In the data that follows, find each line containing "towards" and copy it.
-------- GIVEN ENTRIES
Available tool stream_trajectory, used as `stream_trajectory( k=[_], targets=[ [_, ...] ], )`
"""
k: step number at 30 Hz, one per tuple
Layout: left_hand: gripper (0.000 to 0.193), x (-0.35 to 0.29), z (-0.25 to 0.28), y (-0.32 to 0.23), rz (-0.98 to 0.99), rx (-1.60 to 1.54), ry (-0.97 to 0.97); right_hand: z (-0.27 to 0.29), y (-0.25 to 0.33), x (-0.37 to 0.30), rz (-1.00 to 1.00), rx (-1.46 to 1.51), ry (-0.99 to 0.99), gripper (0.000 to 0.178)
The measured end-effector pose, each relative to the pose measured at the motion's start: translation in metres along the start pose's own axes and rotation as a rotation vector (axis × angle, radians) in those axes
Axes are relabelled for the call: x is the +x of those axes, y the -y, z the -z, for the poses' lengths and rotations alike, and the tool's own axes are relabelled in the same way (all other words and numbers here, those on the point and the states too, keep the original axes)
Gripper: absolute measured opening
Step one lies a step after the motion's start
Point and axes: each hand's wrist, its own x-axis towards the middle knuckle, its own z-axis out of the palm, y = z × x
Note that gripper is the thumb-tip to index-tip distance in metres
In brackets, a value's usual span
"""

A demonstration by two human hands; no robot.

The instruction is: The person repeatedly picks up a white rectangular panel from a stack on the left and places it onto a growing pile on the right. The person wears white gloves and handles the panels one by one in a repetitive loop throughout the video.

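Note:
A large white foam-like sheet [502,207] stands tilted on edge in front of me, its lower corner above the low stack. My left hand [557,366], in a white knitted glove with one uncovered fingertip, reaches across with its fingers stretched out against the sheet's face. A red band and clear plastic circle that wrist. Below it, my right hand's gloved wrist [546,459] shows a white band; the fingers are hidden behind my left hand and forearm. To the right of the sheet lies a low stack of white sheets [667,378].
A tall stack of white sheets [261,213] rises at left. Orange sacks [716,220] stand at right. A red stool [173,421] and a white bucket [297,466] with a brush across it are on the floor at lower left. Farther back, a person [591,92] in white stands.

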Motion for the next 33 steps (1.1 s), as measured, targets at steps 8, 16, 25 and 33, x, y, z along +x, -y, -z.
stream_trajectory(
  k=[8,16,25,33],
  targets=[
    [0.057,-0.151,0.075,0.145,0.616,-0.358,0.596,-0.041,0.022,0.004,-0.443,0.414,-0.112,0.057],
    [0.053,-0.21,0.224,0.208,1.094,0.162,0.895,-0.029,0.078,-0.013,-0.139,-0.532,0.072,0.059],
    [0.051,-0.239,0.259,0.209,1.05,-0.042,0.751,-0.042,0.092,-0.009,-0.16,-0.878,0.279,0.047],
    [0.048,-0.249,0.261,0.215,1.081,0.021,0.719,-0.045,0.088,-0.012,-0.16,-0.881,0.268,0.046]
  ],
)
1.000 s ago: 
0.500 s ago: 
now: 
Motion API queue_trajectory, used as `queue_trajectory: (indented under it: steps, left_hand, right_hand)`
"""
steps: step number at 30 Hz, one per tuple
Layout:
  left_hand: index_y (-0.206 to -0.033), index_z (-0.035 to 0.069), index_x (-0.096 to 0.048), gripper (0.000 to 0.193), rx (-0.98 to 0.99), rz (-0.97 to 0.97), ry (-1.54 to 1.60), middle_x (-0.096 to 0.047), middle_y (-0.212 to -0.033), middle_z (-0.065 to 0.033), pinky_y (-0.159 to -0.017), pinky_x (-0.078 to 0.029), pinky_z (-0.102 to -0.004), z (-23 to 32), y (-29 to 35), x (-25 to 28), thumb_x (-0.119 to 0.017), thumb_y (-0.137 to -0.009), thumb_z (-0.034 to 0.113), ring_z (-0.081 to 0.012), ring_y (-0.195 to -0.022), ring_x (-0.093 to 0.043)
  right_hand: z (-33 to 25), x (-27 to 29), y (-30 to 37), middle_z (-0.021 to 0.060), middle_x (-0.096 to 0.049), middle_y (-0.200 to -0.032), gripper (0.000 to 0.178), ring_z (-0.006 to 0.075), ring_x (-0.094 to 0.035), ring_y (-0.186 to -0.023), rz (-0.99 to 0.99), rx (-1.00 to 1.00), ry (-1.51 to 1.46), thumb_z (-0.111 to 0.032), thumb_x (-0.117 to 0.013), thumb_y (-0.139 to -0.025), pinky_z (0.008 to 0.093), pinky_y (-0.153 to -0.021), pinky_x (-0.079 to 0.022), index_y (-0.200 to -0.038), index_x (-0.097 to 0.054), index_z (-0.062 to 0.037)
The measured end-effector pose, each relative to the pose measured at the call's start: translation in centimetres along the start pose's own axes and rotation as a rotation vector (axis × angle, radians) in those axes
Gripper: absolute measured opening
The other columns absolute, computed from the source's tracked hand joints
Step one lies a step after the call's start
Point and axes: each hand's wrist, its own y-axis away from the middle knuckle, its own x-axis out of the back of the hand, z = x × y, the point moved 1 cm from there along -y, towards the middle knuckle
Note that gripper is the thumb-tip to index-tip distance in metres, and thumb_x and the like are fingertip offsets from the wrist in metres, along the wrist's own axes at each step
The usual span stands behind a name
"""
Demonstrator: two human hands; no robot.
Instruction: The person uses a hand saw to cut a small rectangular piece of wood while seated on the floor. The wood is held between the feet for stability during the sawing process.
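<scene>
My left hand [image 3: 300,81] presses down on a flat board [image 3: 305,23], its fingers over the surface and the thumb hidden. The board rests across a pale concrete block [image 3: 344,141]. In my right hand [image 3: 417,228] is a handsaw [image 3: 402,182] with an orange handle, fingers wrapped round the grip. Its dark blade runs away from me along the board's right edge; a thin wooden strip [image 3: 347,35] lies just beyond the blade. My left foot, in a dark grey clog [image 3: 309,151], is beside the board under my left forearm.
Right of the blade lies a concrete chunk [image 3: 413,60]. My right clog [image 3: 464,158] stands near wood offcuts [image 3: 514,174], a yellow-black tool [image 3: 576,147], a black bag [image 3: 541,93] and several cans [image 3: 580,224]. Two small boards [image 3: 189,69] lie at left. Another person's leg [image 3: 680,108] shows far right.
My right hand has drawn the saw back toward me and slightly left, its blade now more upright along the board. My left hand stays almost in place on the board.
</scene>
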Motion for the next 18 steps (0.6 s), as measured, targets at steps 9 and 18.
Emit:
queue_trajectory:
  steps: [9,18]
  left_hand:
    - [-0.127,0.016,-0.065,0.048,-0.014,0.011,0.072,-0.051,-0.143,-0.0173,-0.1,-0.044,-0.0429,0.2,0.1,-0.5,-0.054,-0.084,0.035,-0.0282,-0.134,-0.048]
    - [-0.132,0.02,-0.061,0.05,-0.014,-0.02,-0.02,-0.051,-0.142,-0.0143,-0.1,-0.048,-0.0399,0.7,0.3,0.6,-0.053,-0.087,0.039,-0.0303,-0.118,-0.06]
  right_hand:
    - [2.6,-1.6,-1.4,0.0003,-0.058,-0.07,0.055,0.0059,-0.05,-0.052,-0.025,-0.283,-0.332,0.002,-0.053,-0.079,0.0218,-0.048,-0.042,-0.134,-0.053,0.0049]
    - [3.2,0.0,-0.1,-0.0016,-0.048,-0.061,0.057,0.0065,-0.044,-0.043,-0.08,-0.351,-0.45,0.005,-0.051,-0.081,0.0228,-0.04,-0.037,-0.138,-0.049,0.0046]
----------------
RESULT FOR THIS TASK
Point and axes: each hand's wrist, its own x-axis towards the middle knuckle, its own z-axis out of the palm, y = z × x
Point and axes: each hand's wrist, its own y-axis away from the middle knuckle, its own x-axis out of the back of the hand, z = x × y, the point moved 1 cm from there along -y, towards the middle knuckle

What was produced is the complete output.